* [Problem description]: Give again only the lines from the line that holds "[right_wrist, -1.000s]" to the end of the data, inclusive, omitting all pictures.

* [Data segment]:
------------------------------------------------

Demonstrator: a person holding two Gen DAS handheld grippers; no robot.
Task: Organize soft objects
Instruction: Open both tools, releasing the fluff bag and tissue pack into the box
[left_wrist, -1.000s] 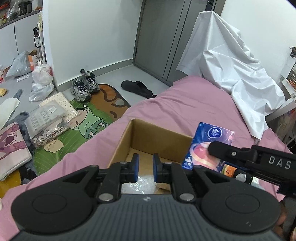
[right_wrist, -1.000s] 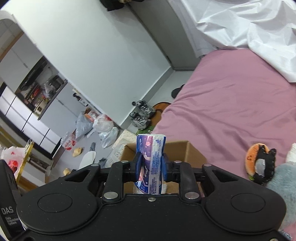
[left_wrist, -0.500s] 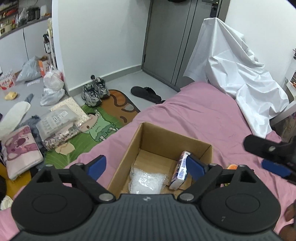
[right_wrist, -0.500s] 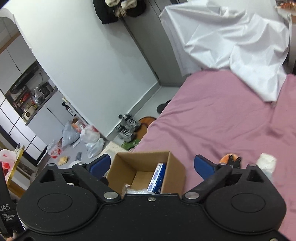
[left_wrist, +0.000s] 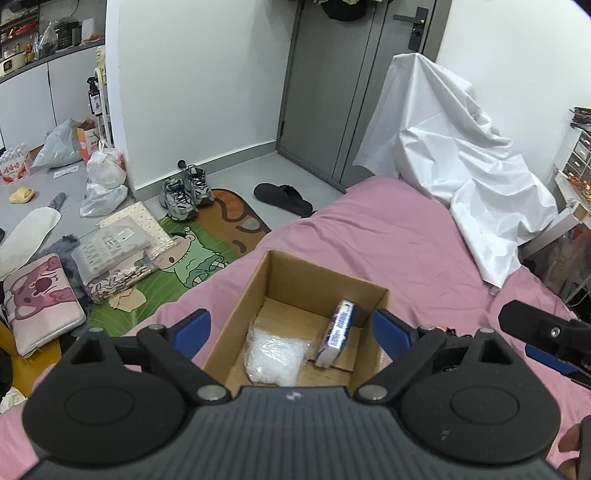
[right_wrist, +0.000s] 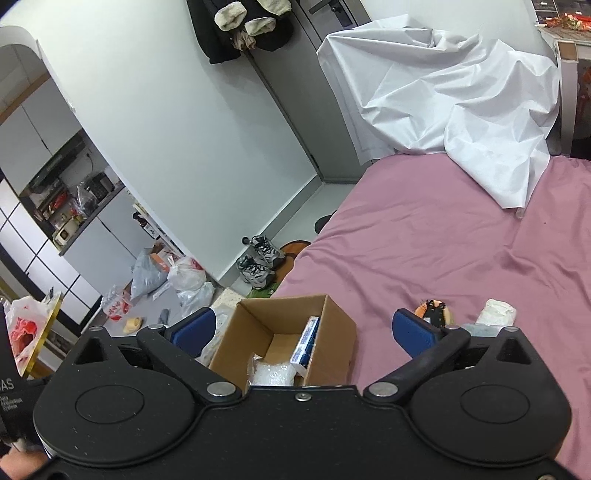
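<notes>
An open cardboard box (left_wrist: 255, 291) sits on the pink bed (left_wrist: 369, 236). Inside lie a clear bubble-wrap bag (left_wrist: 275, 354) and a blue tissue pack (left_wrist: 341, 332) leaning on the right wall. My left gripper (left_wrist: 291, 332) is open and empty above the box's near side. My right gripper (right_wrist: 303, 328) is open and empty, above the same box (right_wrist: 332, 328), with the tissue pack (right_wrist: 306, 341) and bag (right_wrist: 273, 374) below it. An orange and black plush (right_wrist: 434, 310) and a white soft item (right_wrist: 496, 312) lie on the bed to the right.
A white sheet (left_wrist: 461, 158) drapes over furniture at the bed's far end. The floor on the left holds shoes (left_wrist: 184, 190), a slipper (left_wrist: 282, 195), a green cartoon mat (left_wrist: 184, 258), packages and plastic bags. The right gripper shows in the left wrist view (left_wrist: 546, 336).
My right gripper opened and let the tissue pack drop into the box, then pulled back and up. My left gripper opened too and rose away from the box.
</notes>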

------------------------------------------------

* [Solution for this problem]:
[right_wrist, -1.000s] 
[left_wrist, -0.500s] 
[right_wrist, -0.500s] 
[left_wrist, +0.000s] 
[right_wrist, +0.000s] 
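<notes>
An open cardboard box (left_wrist: 255, 291) sits on the pink bed (left_wrist: 369, 236). Inside lie a clear bubble-wrap bag (left_wrist: 275, 354) and a blue tissue pack (left_wrist: 341, 332) leaning on the right wall. My left gripper (left_wrist: 291, 332) is open and empty above the box's near side. My right gripper (right_wrist: 303, 328) is open and empty, above the same box (right_wrist: 332, 328), with the tissue pack (right_wrist: 306, 341) and bag (right_wrist: 273, 374) below it. An orange and black plush (right_wrist: 434, 310) and a white soft item (right_wrist: 496, 312) lie on the bed to the right.
A white sheet (left_wrist: 461, 158) drapes over furniture at the bed's far end. The floor on the left holds shoes (left_wrist: 184, 190), a slipper (left_wrist: 282, 195), a green cartoon mat (left_wrist: 184, 258), packages and plastic bags. The right gripper shows in the left wrist view (left_wrist: 546, 336).
My right gripper opened and let the tissue pack drop into the box, then pulled back and up. My left gripper opened too and rose away from the box.
</notes>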

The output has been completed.